Whereas change from baseline in QMG was not statistically significant, the data overall suggest rozanolixizumab may provide clinical benefit in patients with gMG and was generally well tolerated. Phase 3 evaluation is ongoing (NCT03971422).
This study provides Class I evidence that for patients with gMG, rozanolixizumab is well-tolerated, but did not significantly improve QMG score.
探索皮下(SC)rozanolixizumab(一种抗新生 Fc 受体的人源化单克隆抗体)在全身性重症肌无力(gMG)患者中的临床疗效和安全性。
在这项 2a 期、随机、双盲、安慰剂对照、2 期、多中心试验(NCT03052751)中,患者在第 1 期(第 1-29 天)按 1:1 比例随机分为rozanolixizumab 7mg/kg 或安慰剂 3 次每周一次(Q1W)SC 输注。在第 2 期(第 29-43 天),患者重新随机分为 rozanolixizumab 7mg/kg 或 4mg/kg(3 次 Q1W SC 输注),随后进行观察期(第 44-99 天)。主要终点是从基线到第 29 天的定量重症肌无力(QMG)评分变化。次要终点是从基线到第 29 天的 MG-日常生活活动(MG-ADL)和 MG 综合(MGC)评分以及安全性的变化。

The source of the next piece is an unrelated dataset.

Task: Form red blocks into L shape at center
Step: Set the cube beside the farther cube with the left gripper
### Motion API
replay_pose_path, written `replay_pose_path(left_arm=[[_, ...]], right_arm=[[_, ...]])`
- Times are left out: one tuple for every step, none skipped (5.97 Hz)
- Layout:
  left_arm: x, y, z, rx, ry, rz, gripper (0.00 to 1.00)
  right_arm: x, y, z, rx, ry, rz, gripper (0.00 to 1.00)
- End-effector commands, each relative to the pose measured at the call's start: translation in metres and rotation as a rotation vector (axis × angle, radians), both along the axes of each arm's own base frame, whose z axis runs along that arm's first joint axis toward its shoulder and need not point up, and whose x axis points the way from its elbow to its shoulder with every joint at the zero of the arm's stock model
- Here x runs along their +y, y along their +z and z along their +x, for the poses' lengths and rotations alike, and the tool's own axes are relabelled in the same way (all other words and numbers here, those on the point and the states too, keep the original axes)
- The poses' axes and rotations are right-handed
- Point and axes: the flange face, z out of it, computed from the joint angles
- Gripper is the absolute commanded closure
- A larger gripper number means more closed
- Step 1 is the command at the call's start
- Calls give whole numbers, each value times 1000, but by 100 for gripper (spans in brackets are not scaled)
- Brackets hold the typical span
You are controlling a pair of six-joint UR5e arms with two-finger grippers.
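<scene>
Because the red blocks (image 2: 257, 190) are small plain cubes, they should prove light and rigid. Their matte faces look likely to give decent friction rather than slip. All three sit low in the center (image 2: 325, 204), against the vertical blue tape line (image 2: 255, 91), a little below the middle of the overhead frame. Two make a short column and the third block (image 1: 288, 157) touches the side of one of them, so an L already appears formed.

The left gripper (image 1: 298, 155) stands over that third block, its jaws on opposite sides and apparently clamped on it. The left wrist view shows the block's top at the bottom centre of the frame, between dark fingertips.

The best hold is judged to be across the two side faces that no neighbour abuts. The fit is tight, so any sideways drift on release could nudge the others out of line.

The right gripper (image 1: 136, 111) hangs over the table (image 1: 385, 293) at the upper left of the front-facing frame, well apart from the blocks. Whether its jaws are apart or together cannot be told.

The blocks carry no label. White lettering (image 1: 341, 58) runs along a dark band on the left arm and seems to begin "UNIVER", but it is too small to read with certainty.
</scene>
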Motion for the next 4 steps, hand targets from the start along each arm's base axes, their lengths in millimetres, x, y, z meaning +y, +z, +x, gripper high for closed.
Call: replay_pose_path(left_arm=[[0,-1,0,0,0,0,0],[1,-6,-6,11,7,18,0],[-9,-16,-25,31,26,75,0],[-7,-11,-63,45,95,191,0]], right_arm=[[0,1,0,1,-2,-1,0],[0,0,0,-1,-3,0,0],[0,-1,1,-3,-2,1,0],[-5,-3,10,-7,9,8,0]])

43 名患者被随机分配(rozanolixizumab 21 名,安慰剂 22 名[第 1 期])。与安慰剂相比,rozanolixizumab 从基线到第 29 天的最小二乘(LS)均值变化如下:QMG(LS 均值-1.8 对-1.2,差值-0.7,95%置信上限[UCL]为 0.8;=0.221;无统计学意义),MG-ADL(LS 均值-1.8 对-0.4,差值-1.4,95%UCL-0.4)和 MGC(LS 均值-3.1 对-1.2,差值-1.8,95%UCL 0.4)评分。在第 2 期,rozanolixizumab 7mg/kg 继续改善疗效。第 1 期最常见的不良事件是头痛(rozanolixizumab 57%,安慰剂 14%)。
虽然 QMG 从基线的变化没有统计学意义,但总体数据表明,rozanolixizumab 可能为 gMG 患者提供临床获益,且总体耐受性良好。第 3 阶段评估正在进行中(NCT03971422)。
这项研究提供了 I 级证据,表明对于 gMG 患者,rozanolixizumab 耐受性良好,但并未显著改善 QMG 评分。